== Your assignment ==
Return every entry exactly as it is written in the listing.

== Data in this exercise ==

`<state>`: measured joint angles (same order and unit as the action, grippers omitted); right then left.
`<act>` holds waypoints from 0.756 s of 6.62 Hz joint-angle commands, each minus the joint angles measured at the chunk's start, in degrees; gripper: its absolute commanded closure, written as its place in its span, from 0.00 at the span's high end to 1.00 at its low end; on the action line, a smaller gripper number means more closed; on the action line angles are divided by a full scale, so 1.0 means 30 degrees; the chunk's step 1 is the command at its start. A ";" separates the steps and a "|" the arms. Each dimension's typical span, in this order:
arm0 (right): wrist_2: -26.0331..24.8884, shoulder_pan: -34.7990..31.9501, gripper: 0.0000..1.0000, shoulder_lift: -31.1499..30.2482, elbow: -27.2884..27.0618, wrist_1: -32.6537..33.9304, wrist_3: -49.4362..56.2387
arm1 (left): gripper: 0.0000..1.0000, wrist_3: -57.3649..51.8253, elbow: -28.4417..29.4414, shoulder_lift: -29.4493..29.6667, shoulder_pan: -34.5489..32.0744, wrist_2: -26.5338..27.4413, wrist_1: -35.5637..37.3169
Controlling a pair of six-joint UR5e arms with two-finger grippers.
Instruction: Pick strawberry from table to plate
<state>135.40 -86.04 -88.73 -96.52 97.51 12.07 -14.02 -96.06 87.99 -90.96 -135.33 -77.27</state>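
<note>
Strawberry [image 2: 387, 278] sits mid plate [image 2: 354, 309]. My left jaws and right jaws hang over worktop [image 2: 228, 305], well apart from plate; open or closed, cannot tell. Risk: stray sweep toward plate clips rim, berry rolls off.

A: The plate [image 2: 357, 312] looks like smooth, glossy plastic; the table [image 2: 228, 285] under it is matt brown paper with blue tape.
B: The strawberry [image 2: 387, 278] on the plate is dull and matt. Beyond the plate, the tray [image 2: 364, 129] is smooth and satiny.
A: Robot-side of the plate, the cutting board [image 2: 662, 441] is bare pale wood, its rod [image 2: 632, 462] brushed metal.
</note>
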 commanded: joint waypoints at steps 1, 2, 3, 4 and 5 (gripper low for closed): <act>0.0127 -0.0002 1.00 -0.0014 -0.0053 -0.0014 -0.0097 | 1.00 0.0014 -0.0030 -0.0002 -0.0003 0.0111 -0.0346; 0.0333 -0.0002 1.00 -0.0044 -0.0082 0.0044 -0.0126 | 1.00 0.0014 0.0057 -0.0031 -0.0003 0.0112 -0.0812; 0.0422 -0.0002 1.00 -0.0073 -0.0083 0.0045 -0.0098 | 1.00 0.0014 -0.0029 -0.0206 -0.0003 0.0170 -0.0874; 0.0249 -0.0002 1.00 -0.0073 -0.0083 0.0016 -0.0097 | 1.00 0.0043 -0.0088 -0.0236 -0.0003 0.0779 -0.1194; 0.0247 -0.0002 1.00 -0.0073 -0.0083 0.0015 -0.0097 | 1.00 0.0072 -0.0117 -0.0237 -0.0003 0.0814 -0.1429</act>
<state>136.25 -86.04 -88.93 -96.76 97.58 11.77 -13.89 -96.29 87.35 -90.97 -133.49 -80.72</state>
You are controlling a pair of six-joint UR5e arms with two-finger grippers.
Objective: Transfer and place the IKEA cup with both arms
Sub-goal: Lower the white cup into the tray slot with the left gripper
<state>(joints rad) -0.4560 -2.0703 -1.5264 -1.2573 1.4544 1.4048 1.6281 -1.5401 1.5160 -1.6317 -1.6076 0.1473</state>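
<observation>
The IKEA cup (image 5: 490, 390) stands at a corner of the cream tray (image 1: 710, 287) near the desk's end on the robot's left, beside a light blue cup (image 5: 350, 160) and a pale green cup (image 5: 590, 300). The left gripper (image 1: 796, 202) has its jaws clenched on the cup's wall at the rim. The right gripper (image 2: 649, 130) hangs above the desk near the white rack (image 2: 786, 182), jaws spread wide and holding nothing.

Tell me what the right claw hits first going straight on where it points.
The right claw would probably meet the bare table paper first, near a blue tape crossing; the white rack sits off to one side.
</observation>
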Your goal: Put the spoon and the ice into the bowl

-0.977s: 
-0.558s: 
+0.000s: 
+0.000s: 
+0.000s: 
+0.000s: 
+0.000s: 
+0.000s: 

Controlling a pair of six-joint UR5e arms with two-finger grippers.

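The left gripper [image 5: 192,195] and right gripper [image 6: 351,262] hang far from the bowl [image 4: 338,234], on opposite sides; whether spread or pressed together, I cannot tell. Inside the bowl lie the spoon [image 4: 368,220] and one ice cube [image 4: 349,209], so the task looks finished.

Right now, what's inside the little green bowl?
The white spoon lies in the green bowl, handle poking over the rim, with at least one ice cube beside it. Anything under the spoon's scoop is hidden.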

== Answer for this exercise ==
`<state>`: measured joint angles (same order and unit as the action, grippers omitted); right then left.
`<act>` holds waypoints from 0.756 s of 6.62 Hz joint-angle commands, each minus the joint angles measured at the chunk's start, in degrees; gripper: its absolute commanded closure, written as its place in its span, from 0.00 at the span's high end to 1.00 at its low end; on the action line, a smaller gripper number means more closed; on the action line angles are divided by a full scale, so 1.0 means 30 degrees; the chunk's step 1 is the command at its start. A ";" separates the steps and a "|" the arms. Each dimension's typical span, in this order:
arm0 (right): wrist_2: -26.0331..24.8884, shoulder_pan: -34.7990..31.9501, gripper: 0.0000..1.0000, shoulder_lift: -31.1499..30.2482, elbow: -27.2884..27.0618, wrist_1: -32.6537..33.9304, wrist_3: -49.4362..56.2387
arm1 (left): gripper: 0.0000..1.0000, wrist_3: -57.3649..51.8253, elbow: -28.4417..29.4414, shoulder_lift: -29.4493..29.6667, shoulder_pan: -34.5489..32.0744, wrist_2: -26.5338..27.4413, wrist_1: -35.5637..37.3169
Controlling a pair of six-joint UR5e arms with two-finger grippers.
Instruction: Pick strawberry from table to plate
<state>135.40 -86.04 -88.73 -96.52 97.51 12.07 -14.02 -96.06 87.99 -90.96 -135.33 -77.27</state>
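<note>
Strawberry [image 2: 387, 278] sits mid plate [image 2: 354, 309]. My left jaws and right jaws hang over worktop [image 2: 228, 305], well apart from plate; open or closed, cannot tell. Risk: stray sweep toward plate clips rim, berry rolls off.

A: The plate [image 2: 357, 312] looks like smooth, glossy plastic; the table [image 2: 228, 285] under it is matt brown paper with blue tape.
B: The strawberry [image 2: 387, 278] on the plate is dull and matt. Beyond the plate, the tray [image 2: 364, 129] is smooth and satiny.
A: Robot-side of the plate, the cutting board [image 2: 662, 441] is bare pale wood, its rod [image 2: 632, 462] brushed metal.
</note>
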 commanded: joint waypoints at steps 1, 2, 3, 4 and 5 (gripper low for closed): <act>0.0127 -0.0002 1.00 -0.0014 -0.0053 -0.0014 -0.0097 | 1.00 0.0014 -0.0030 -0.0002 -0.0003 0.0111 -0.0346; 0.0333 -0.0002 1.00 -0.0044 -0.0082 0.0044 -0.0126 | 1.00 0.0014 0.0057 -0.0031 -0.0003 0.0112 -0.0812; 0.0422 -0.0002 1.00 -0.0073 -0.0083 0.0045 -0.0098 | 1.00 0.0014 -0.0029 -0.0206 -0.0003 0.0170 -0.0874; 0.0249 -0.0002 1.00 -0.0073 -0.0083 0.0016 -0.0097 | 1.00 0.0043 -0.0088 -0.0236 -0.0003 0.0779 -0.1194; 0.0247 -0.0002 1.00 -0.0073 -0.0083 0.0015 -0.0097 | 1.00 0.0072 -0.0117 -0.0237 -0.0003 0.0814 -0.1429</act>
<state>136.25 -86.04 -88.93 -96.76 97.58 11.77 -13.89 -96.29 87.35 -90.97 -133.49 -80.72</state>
You are controlling a pair of six-joint UR5e arms with two-finger grippers.
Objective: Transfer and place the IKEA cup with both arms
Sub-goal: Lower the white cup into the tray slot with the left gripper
<state>(joints rad) -0.4560 -2.0703 -1.5264 -1.2573 1.4544 1.4048 1.6281 -1.5401 1.5160 -1.6317 -1.6076 0.1473</state>
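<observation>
The IKEA cup (image 5: 490, 390) stands at a corner of the cream tray (image 1: 710, 287) near the desk's end on the robot's left, beside a light blue cup (image 5: 350, 160) and a pale green cup (image 5: 590, 300). The left gripper (image 1: 796, 202) has its jaws clenched on the cup's wall at the rim. The right gripper (image 2: 649, 130) hangs above the desk near the white rack (image 2: 786, 182), jaws spread wide and holding nothing.

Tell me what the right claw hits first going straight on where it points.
The right claw would probably meet the bare table paper first, near a blue tape crossing; the white rack sits off to one side.
</observation>
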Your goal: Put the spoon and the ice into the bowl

-0.977s: 
-0.558s: 
+0.000s: 
+0.000s: 
+0.000s: 
+0.000s: 
+0.000s: 
+0.000s: 

Controlling a pair of six-joint UR5e arms with two-finger grippers.

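The left gripper [image 5: 192,195] and right gripper [image 6: 351,262] hang far from the bowl [image 4: 338,234], on opposite sides; whether spread or pressed together, I cannot tell. Inside the bowl lie the spoon [image 4: 368,220] and one ice cube [image 4: 349,209], so the task looks finished.

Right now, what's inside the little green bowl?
The white spoon lies in the green bowl, handle poking over the rim, with at least one ice cube beside it. Anything under the spoon's scoop is hidden.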

This output has been written out in full.